GENEL KURUL KONUŞMASI
Konu: 26 Şubat Hocalı katliamının 25'inci yıl dönümüne ilişkin gündem dışı konuşması
Yasama Yılı:2
Birleşim:75
Tarih:28.02.2017

MEHMET GÜNAL (Antalya) - Değerli milletvekili arkadaşlarım, yüce heyetinizi ve büyük Türk milletini saygıyla selamlıyorum.

Değerli arkadaşlarım, tarihin gördüğü en büyük katliamlardan, soykırımlardan birisi olan Hocalı katliamının 25'inci yılı dolmuş bulunuyor. Bundan tam yirmi beş yıl önce 26 Şubat 1992'de tarihin en acı olaylarından birini yaşadık. Dağlık Karabağ bölgesinde Hocalı kasabasında şiddet ve vahşetin en kanlı örneklerinden birisini gördük. 2.605 aileden toplam 11.356 kişinin yaşadığı büyük bir kasabaydı Hocalı kasabası. Maalesef bu katliam sonucunda 106'sı kadın, 63'ü çocuk olmak üzere 613 soydaşımız vahşi bir şekilde katledildi, şehadet mertebesine ulaşmış oldular, 487 soydaşımız da ağır yaralandı, 1.275 soydaşımız da rehin alınarak böyle tarihî bir katliam yaşandı. Bugün Hocalı katliamında kaybettiklerimizi, bütün diğer şehitlerimizi rahmetle, minnetle anıyoruz, mekânları cennet, ruhları şad olsun diyoruz.

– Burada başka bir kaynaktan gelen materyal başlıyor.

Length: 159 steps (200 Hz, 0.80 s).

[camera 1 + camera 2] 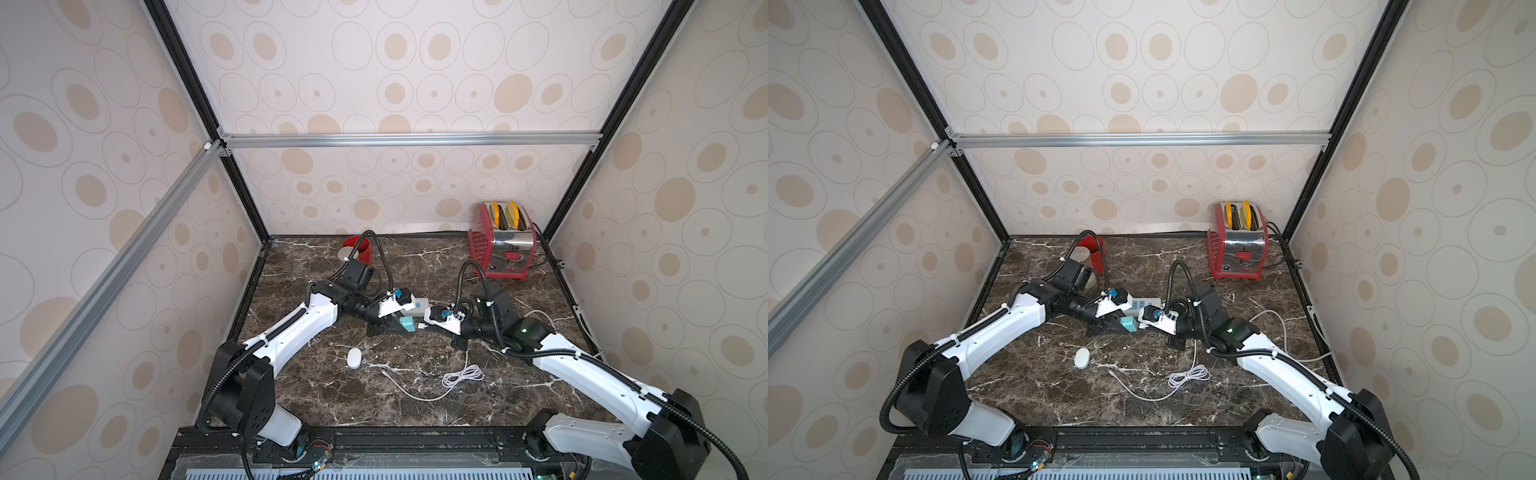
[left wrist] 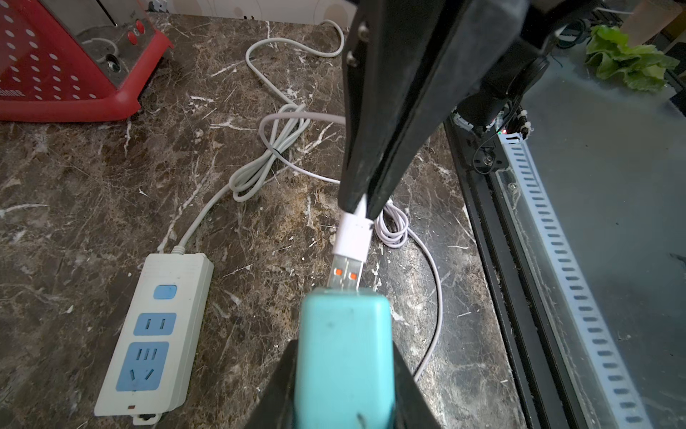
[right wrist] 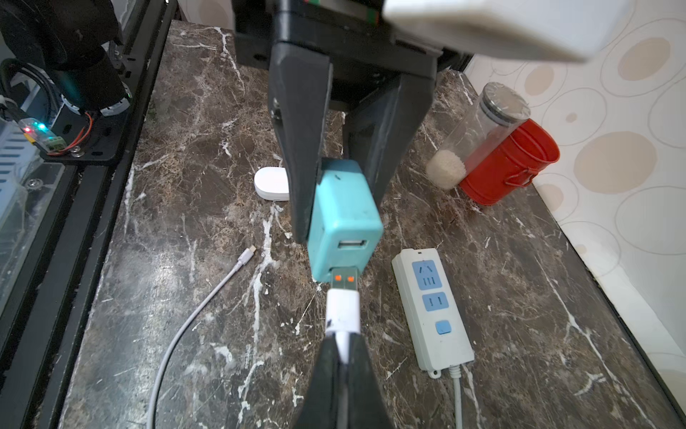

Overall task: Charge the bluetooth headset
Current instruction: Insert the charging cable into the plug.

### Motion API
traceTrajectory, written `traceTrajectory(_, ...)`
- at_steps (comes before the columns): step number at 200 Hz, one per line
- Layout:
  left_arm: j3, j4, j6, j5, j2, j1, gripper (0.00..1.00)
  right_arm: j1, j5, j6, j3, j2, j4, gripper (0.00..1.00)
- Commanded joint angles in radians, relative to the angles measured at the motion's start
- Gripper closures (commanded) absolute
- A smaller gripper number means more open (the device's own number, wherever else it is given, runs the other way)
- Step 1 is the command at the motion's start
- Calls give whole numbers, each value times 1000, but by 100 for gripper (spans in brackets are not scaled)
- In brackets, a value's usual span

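left gripper (image 2: 345, 386): clamped on teal charger (image 2: 345, 334). right gripper (image 3: 343, 343): pinching USB plug (image 3: 342, 308), long axis in line, tip at charger. bluetooth headset (image 1: 354, 358): lower left of both claws, nearer left arm.

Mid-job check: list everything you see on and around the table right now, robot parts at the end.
bluetooth headset: 1, white, lying on the table near the left arm, untouched.
charger plug: 1, teal, held above the table.
USB cable: 1, white, coiled on the table; its USB plug has its tip at the charger plug's port.
power strip: 1, white with blue sockets, on the table, nothing plugged in.
toaster: 1, red and silver, back right corner.
tin: 1, red, by the back wall.
jar: 1, clear, white grains inside, tilted beside the tin.
leafy thing: 1, green, past the table's front rail.
table: 1, dark marble.
left gripper: 1, black, shut on the charger plug.
right gripper: 1, black, shut on the USB plug.
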Motion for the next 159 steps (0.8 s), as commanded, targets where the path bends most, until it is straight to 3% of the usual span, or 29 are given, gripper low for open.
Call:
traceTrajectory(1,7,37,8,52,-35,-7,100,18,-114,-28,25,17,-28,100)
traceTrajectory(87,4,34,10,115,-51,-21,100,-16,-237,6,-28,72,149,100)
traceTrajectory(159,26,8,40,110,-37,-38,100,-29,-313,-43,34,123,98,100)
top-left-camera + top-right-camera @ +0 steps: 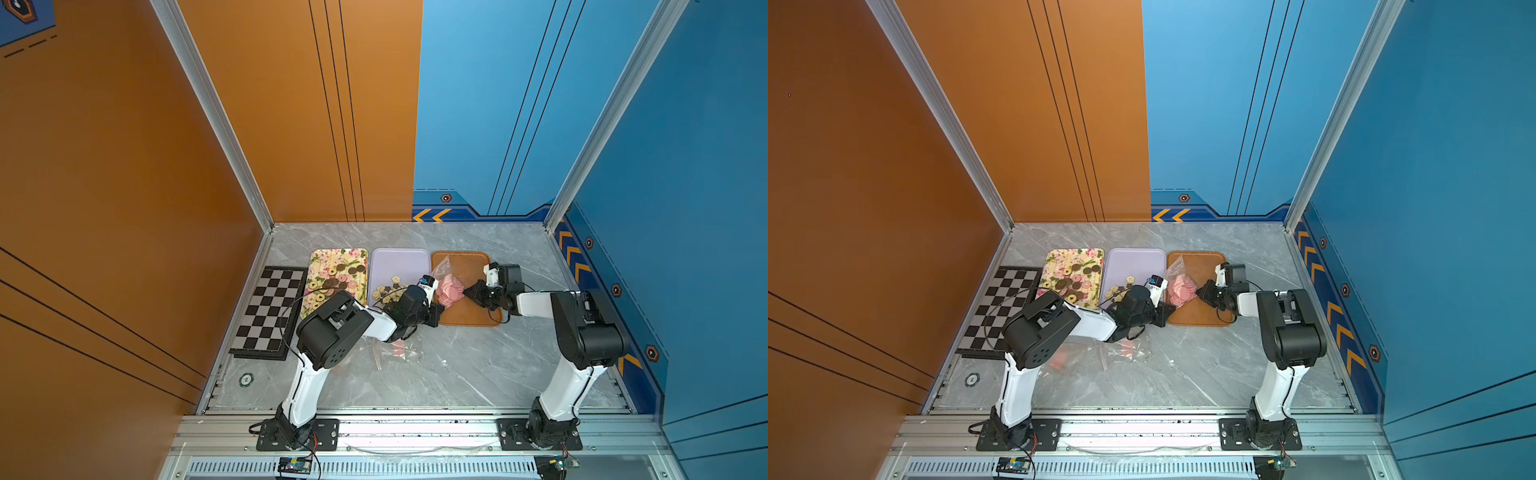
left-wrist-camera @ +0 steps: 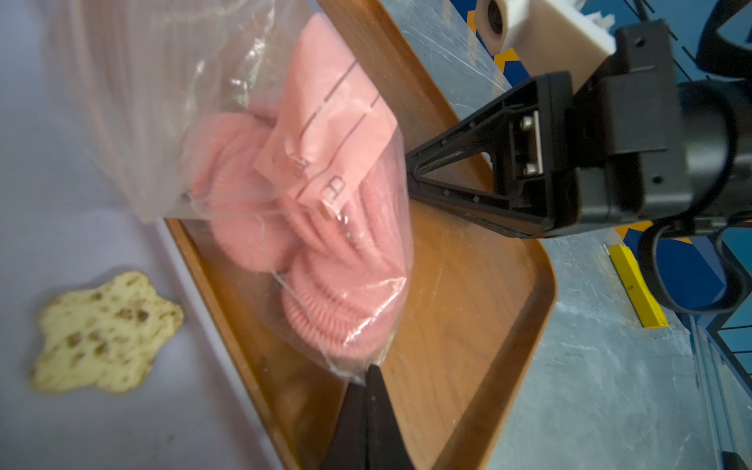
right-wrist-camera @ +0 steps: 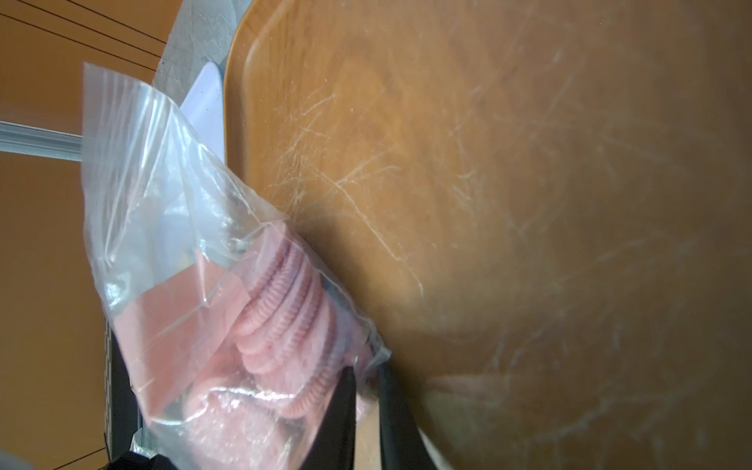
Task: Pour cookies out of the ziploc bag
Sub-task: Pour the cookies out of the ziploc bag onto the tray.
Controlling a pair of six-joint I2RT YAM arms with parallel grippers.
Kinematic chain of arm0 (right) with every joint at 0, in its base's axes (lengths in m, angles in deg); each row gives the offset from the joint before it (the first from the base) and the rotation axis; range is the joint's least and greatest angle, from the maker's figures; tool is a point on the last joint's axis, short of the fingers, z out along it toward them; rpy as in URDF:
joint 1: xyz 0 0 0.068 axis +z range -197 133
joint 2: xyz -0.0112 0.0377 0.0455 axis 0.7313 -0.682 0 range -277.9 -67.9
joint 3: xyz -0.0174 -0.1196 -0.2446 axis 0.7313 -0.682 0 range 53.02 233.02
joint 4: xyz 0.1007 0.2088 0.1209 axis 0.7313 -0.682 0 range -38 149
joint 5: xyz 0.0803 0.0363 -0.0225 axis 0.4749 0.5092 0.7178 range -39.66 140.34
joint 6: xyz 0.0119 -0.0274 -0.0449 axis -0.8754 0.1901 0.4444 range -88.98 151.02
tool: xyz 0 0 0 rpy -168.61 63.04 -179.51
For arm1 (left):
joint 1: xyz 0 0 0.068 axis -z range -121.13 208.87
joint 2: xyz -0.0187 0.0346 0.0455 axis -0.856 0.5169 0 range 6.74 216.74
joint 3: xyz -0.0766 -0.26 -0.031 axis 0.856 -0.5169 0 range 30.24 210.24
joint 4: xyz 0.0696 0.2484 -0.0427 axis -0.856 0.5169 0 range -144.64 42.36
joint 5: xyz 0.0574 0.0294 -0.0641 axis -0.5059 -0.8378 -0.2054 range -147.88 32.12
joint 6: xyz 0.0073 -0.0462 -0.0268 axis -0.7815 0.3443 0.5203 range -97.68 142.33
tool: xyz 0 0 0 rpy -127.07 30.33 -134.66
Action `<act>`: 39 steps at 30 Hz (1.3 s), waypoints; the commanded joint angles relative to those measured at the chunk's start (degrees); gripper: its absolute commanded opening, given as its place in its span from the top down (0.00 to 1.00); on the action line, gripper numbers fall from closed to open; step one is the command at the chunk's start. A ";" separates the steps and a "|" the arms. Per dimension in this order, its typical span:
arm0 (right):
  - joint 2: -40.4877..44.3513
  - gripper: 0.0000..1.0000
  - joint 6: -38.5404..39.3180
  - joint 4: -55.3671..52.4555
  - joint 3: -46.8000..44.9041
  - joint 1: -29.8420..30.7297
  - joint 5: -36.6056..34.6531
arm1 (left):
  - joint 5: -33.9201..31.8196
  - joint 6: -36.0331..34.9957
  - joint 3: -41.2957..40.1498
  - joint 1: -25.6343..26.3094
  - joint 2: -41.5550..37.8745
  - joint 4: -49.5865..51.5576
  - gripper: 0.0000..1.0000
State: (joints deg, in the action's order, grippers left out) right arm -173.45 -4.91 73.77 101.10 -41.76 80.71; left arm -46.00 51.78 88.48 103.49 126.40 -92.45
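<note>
As we logged it, left gripper point(image 2: 368, 373) was pinched tight on one corner of the ziploc bag point(image 2: 252, 101). Right gripper point(image 3: 366, 376) fingers stood narrow, clamping another corner. We saw pink cookies point(image 2: 325, 313) bagged between both fingertips, over the brown tray point(image 2: 468, 309), with the lilac tray point(image 2: 81, 183) beside the left fingers.

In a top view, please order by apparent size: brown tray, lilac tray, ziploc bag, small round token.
Largest: brown tray and lilac tray, alike; the left arm hides part of the lilac one, so no ranking.
Then: ziploc bag.
Smallest: round token.
</note>
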 commanded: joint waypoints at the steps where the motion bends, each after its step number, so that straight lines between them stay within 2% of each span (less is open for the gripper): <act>1: -1.58 0.86 -1.84 2.50 -0.88 -0.54 -0.19 | 1.26 -0.45 -0.23 -0.41 1.28 2.47 1.00; 3: -1.75 0.88 -1.59 2.40 -0.77 -0.54 -0.64 | 1.22 -0.53 -0.23 -0.41 1.28 2.47 1.00; 4: -1.78 0.98 -1.56 2.42 -0.86 -0.58 -0.73 | 1.23 -0.54 -0.23 -0.41 1.28 2.47 1.00; 5: -1.78 1.00 -1.61 2.42 -0.87 -0.65 -0.75 | 1.24 -0.54 -0.23 -0.43 1.28 2.47 1.00; 12: 2.16 1.00 -1.63 5.34 -4.12 -0.73 -0.67 | 1.44 -0.60 -0.28 -0.49 1.13 2.47 1.00; 17: 9.41 1.00 -1.12 5.14 -8.30 -0.86 -1.39 | 1.63 -0.96 -0.49 -0.59 0.69 2.42 1.00; 24: 21.78 1.00 1.01 -0.60 -12.54 -1.99 -3.05 | 2.16 -1.91 -0.32 -0.09 0.11 2.38 1.00; 32: 31.98 1.00 3.46 -9.00 -14.19 -3.98 -3.48 | 7.70 -2.56 0.39 0.95 -4.70 2.87 1.00; 35: 34.59 1.00 3.92 -10.28 -15.30 -5.29 -3.21 | 8.78 -3.72 5.47 0.99 -6.69 10.27 1.00; 38: 33.74 1.00 4.66 -11.50 -15.48 -5.60 -2.09 | 8.58 -4.83 8.78 1.67 -5.75 15.98 1.00; 39: 32.78 0.91 5.12 -12.26 -15.54 -5.52 -1.73 | 7.43 -4.77 8.92 1.93 -5.01 16.39 1.00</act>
State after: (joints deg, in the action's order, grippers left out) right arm -139.40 -2.09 65.70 86.78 -47.03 78.66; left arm -39.58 48.87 95.54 104.37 121.98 -81.98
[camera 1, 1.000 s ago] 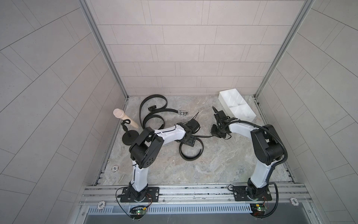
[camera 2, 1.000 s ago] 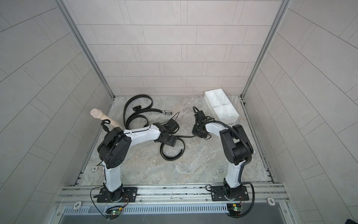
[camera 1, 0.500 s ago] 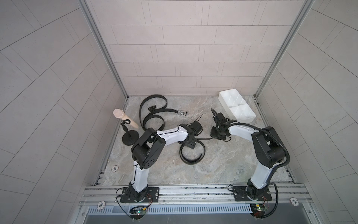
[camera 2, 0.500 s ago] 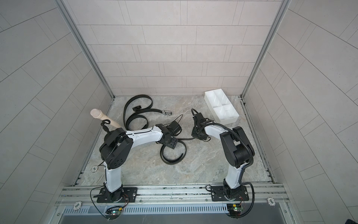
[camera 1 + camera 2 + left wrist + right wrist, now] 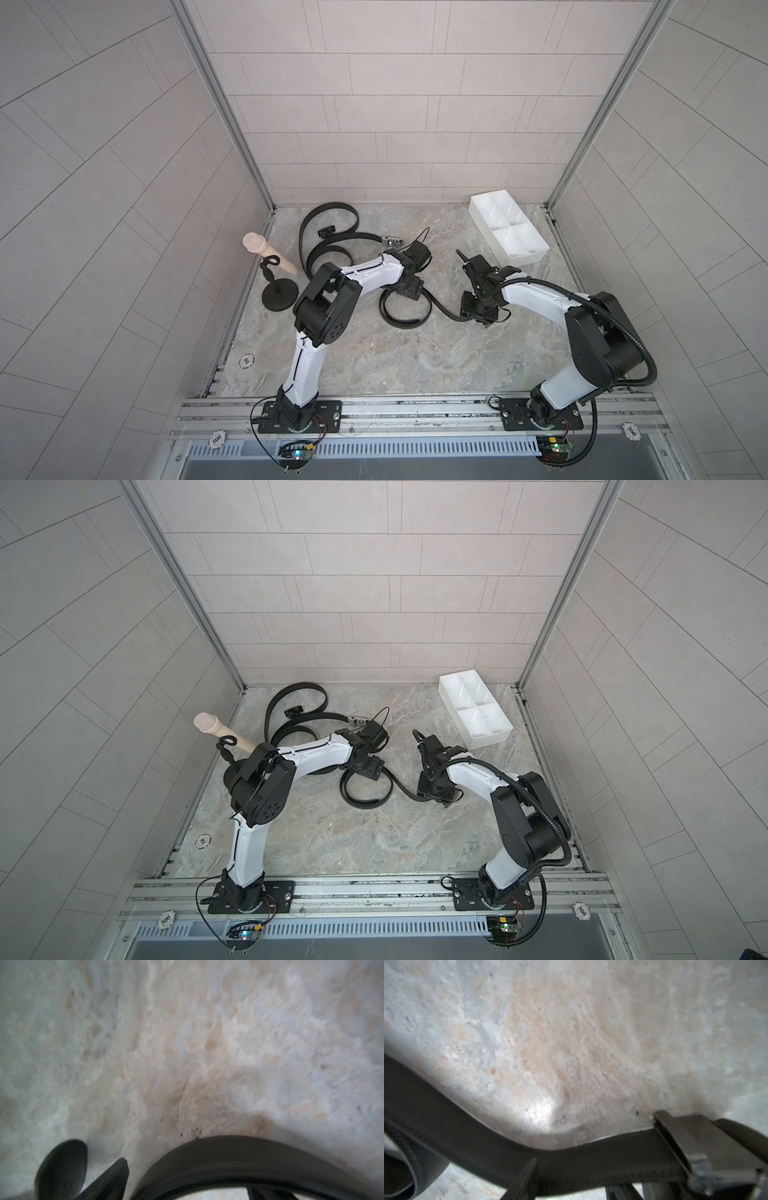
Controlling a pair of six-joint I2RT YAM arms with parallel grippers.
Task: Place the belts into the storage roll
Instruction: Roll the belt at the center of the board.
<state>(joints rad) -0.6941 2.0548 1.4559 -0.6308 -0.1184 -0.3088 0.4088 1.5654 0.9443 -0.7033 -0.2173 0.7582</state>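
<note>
Slack shows in the middle belt (image 5: 571, 1167): the right arm has drawn its dull metal buckle (image 5: 691, 1147) end away from the left arm, so the limp black strap now sags in an open loop on the marbled desk (image 5: 415, 365), not yet coiled. The left fingers (image 5: 62, 1167) stand wide over the curve. Whether the right fingers (image 5: 525, 1178) pinch the strap, I cannot tell. The other belts (image 5: 328, 208) curl at the back, and the white divided plastic tray (image 5: 486, 232) sits empty, well apart.

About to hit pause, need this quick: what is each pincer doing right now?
Left pincer: open, above the looped belt.
Right pincer: cannot be told; the same belt's buckle end lies across it.
</note>
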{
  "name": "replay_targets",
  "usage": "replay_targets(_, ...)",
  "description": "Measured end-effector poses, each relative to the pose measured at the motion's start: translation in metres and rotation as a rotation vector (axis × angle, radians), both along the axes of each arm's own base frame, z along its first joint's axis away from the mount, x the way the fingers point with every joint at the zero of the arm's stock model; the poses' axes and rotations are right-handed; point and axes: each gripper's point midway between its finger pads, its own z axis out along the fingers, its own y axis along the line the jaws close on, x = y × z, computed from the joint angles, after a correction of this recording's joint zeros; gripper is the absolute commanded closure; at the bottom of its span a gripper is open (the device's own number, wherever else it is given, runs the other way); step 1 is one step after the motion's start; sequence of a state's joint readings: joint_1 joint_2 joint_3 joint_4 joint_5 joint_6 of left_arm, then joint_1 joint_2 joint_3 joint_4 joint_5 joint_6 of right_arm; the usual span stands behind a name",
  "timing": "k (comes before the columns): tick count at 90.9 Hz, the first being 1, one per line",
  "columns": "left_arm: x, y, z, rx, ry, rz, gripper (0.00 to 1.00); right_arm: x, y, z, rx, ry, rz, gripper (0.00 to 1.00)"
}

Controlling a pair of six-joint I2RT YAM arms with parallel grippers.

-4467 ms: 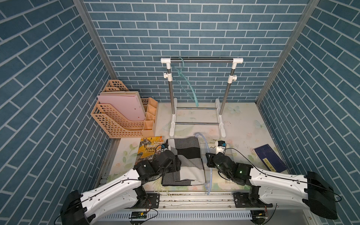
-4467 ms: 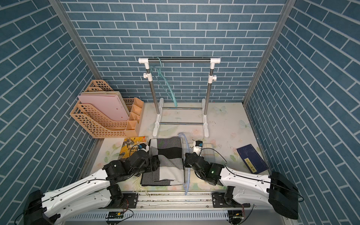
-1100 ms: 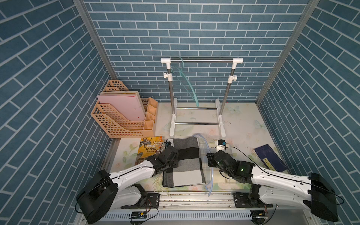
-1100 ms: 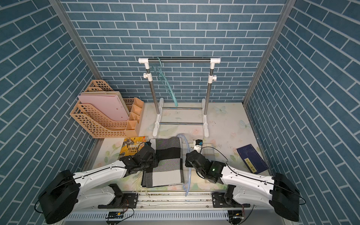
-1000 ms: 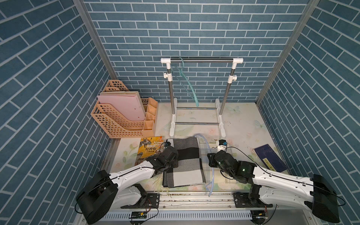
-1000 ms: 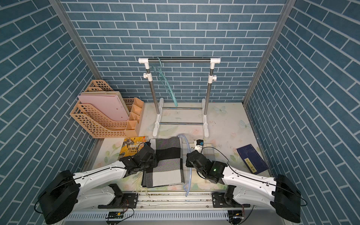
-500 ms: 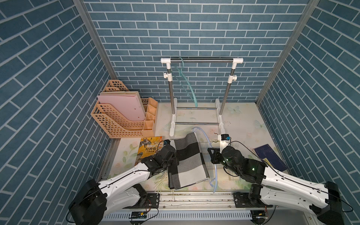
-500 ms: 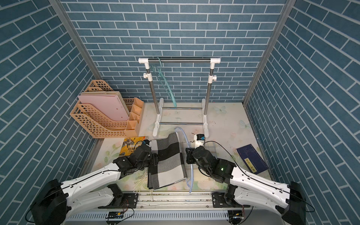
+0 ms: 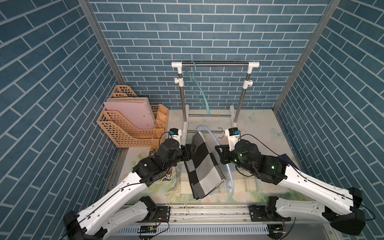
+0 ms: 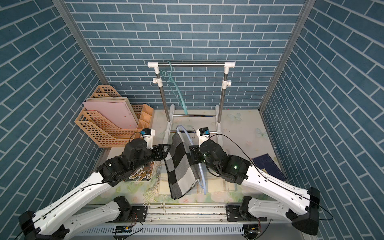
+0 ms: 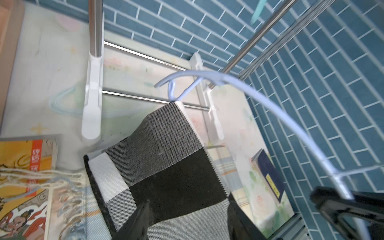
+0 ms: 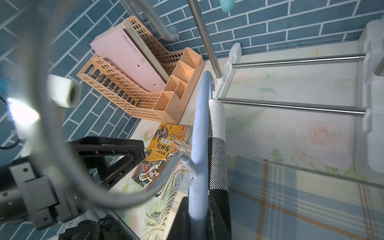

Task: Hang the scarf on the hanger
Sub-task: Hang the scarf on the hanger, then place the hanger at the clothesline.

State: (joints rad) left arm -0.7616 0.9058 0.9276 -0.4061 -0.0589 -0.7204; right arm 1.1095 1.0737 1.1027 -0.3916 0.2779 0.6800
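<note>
We see the right tool (image 9: 220, 150) clamped on one arm of the pale blue hanger (image 9: 230, 178), holding it lifted off the surface (image 9: 259, 128). In the right wrist view the hanger's arm (image 12: 199, 135) runs straight out from between the tool's 2 fingers.

The checked scarf (image 9: 202, 164), black, grey and white, is draped over the hanger and hangs down from it in a long sloping panel. Its lower end reaches toward the front edge of the surface in both top views.

The left tool (image 10: 165, 150) sits at the scarf's left edge, near the upper part of the panel. In the left wrist view its 2 fingers stand apart with the scarf (image 11: 166, 166) lying between them, not pinched.

Beneath the scarf, a pale plaid cloth (image 9: 245, 182) with a fringe lies flat on the surface. A picture book (image 10: 143, 173) lies to its left, partly under the left arm, and a dark blue book (image 10: 268, 166) lies near the right wall. At the back stands a clothes rack (image 9: 215, 64) with 1 teal hanger (image 9: 202, 94) on its rail, and an orange file organiser (image 9: 128, 133) stands against the left wall.
</note>
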Motion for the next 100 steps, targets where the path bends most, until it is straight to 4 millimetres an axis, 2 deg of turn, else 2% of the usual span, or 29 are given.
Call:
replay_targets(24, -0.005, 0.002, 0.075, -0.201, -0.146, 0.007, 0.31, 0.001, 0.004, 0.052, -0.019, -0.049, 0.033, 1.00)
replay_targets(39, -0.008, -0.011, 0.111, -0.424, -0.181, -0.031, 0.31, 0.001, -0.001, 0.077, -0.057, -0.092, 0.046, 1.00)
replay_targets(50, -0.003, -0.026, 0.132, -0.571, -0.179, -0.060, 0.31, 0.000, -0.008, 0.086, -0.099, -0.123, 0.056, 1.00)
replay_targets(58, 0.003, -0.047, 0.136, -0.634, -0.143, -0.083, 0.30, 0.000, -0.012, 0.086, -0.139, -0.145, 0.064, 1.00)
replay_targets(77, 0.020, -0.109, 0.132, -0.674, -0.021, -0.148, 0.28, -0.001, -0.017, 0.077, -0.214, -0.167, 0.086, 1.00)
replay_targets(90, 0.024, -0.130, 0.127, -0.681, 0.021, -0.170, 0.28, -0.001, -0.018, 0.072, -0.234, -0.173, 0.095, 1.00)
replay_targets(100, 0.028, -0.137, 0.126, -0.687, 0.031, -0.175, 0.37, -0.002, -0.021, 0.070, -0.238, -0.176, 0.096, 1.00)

Maalesef uzun yıllardır devam eden bu sorun hâlâ çözülememiş durumda. 2016 yılı içerisindeki bu çatışmalardan sonra ateşkes sağlanmış gibi görünürken hâlâ saldırılar devam ediyor. Geçtiğimiz günlerde, yine, çıkan çatışmada 5 Azerbaycanlı askerimiz hayatını kaybetti. Yine, bu ateşkesi bozan da, uluslararası sözleşmelere uymayan da Ermenistan tarafı olmuştur. Tabii, bunları söylerken yıllardır bu işin bizim de tarafı olduğumuz, çözmesi gereken AGİT bünyesindeki Minsk Grubu'nun da etkin bir faaliyet gösteremediğini ve sorunun çözümüyle ilgili bir ilerleme kaydedemediğini de belirtmemiz gerekiyor. Burada bu sorunun çözülememesinde de en önemli nedenlerden bir tanesi Batı'nın çifte standartlı tutumu olmuştur. Aynı konuyu Kıbrıs meselesinde de gördük, baştan Rum tarafını kayıtsız şartsız üye alınca bu sorunlar devam etti. Şimdi, yine bir taraftan bu çalışmalar devam ederken öbür taraftan Avrupa'nın birçok kentinde, geçtiğimiz yıl Almanya'da yaşadığımız gibi sözde Ermeni soykırımı tasarılarının parlamentolarında görüşülmesi, hatta bazılarında kabul edilmesi suretiyle de Ermenilerin maalesef şımartıldığını düşünüyoruz. Dolayısıyla, başta Parlamentolarından bu sözde soykırım yasalarını çıkaran devletler olmak üzere bütün Batı'yı ve dünya devletlerini artık bu çifte standarttan vazgeçerek sorunların çözümüne yapıcı katkıda bulunmaya davet ediyoruz.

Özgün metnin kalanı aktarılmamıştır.